▶ EXERCISE BRIEF: Output the material exactly, with every line intact.

── DATA BLOCK

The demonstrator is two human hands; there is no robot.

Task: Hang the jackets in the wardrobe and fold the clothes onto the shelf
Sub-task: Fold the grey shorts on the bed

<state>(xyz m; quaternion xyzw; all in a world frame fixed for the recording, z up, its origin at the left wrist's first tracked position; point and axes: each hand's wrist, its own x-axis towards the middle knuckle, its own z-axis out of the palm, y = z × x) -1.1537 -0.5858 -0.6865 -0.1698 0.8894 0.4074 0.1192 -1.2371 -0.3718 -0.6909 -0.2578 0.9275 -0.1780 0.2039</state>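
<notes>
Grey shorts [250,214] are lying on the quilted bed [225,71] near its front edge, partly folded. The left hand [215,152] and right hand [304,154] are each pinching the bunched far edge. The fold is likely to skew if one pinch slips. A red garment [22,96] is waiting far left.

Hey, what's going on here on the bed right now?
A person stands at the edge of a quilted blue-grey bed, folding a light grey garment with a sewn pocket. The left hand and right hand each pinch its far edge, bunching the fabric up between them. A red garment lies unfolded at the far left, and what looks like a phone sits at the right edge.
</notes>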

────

▶ RESPONSE:
The demonstrator is two human hands; there is no robot.

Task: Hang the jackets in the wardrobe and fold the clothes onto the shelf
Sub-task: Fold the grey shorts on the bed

<state>(xyz m; quaternion xyzw; all in a world frame fixed for the recording, z up, its origin at the left wrist's first tracked position; point and axes: each hand's wrist, its own x-axis towards the middle knuckle, its own z-axis out of the palm, y = z × x) -1.1537 -0.5858 -0.6865 -0.1698 0.8894 0.4074 0.1192 -1.2371 -0.3718 -0.6909 -0.2578 0.9275 -0.1780 0.2039</state>
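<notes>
Grey shorts [250,214] are lying on the quilted bed [225,71] near its front edge, partly folded. The left hand [215,152] and right hand [304,154] are each pinching the bunched far edge. The fold is likely to skew if one pinch slips. A red garment [22,96] is waiting far left.

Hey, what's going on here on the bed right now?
A person stands at the edge of a quilted blue-grey bed, folding a light grey garment with a sewn pocket. The left hand and right hand each pinch its far edge, bunching the fabric up between them. A red garment lies unfolded at the far left, and what looks like a phone sits at the right edge.
</notes>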

The work on this exercise is finished.